Cross-breeding genres like mad scientists, they’ve created re-appropriations and re-contextualizations of hip-hop, British hardcore rave, top-40 ear candy, synth-pop, indie rock, funk and disco so thoroughly textured that it sometimes feels that you’re listening to the precise cross-section of all that is worthy and interesting in contemporary music, period.

Yet at the same time, Hot Chip are one of a tiny handful of bands working from the rock and pop traditions who seem to have any understanding of sonic futurism. As their skittering beats collapse into fragile melodies and wonky synth shapes, you get a sense that this is the sound of electro-pop a la Devo and the Human League if, rather than fading completely out of style, that hyper-futuristic sound had instead gestated for over two decades, steadily absorbing other genres and scenes.
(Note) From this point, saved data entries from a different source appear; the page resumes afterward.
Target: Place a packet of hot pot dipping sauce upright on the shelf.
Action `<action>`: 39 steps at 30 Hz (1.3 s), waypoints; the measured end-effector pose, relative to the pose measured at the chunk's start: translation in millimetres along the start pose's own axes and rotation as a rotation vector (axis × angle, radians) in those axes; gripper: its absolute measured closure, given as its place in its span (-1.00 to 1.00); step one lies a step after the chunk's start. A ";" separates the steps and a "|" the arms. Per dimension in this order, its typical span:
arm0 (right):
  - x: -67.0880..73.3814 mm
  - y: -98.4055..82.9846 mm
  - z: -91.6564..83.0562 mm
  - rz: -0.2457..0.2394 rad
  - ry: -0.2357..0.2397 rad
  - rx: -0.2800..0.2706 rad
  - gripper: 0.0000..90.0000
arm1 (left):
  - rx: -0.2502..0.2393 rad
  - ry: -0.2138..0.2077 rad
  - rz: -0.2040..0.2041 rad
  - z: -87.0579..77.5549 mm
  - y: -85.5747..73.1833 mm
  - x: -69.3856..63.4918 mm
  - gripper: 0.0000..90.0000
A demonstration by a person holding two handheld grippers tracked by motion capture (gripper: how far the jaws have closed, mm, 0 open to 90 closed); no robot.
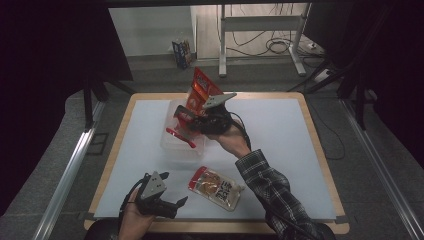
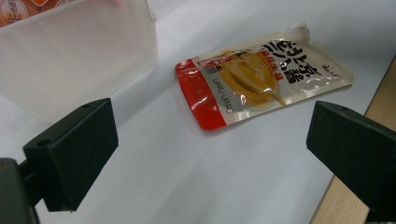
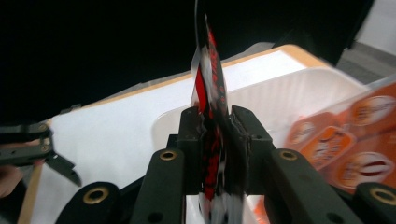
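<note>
A red sachet [image 3: 211,116] is clamped edge-on between the closed jaws of the right gripper [image 1: 192,123] and is held over the clear plastic box [image 1: 175,145], which stands left of the middle of the white table [image 1: 280,135], with an orange pack [image 3: 355,135] seen inside it. The left gripper [image 1: 176,204] is held near the front edge of the table with its jaws wide apart and nothing between them. A sauce pouch [image 2: 261,74] with a red end is seen lying flat near the front edge, just in front of the box and beside the left gripper.
</note>
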State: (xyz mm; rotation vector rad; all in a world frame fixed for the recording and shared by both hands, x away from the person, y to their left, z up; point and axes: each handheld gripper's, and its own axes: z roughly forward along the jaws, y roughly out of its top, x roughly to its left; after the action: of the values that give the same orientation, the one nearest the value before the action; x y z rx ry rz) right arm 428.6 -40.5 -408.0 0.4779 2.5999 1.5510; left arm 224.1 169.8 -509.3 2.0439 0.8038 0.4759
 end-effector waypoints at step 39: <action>15.6 1.3 58.1 -0.023 0.049 0.039 0.95 | 0.002 -0.001 0.000 -1.1 -0.1 -0.3 -0.96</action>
State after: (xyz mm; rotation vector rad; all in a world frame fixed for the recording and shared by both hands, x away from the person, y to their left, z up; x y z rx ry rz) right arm 427.1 14.0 -433.6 0.4157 2.6673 1.5263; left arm 223.1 170.3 -508.7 2.0459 0.8040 0.4749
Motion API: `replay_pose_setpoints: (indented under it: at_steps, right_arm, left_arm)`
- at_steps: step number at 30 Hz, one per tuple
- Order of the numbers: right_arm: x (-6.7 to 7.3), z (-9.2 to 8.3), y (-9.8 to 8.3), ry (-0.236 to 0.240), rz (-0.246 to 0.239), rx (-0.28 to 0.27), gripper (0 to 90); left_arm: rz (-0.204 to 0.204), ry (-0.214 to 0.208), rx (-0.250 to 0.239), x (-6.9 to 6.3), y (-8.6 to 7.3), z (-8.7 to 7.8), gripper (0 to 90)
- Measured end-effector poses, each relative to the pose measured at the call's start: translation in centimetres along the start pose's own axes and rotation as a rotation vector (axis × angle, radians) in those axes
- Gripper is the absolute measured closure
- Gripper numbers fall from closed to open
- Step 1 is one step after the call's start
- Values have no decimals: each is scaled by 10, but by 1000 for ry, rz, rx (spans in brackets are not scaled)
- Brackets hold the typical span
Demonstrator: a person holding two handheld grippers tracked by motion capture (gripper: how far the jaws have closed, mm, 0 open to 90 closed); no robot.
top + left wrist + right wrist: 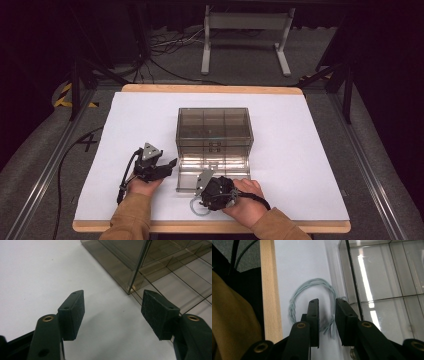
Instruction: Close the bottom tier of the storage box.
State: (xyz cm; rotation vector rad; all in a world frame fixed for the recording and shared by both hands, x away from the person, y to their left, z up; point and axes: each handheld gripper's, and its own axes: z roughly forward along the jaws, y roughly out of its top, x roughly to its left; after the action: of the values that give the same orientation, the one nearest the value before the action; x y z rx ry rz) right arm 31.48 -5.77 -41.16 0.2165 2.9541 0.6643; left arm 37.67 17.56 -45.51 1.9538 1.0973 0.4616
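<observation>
Pale grey-green cord [312,293], coiled in a loose ring, lies on the white sheet [125,150] at the lower middle of the high view, just beside the smoky plastic box [215,131]. It looks light and floppy, likely to sag, so pinching the bunched strands seems best. Right gripper [327,305] hovers over it, jaws narrowly parted, grasping nothing. Left gripper [112,306] gapes wide, empty

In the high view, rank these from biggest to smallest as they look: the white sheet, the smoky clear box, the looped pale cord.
1. White sheet, covering most of the tabletop.
2. Smoky clear box, with its drawer pulled out toward the person.
3. Looped pale cord, partly hidden beneath the right tool.
</observation>
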Motion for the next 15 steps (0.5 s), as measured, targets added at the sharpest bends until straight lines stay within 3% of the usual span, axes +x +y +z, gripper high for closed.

Because their studio sound depends far more heavily on live playing than their tunes’ chiseled precision suggests, Hot Chip’s music translates perfectly to the stage. Whether emitting sumptuous melancholy on “We’re Looking for a Lot of Love” or pulsing their way through the austere Brit-disco of “Boy from School,” Hot Chip are no doubt fully prepared to kick out the jams at First Ave on Friday night. Stay on campus at your own peril.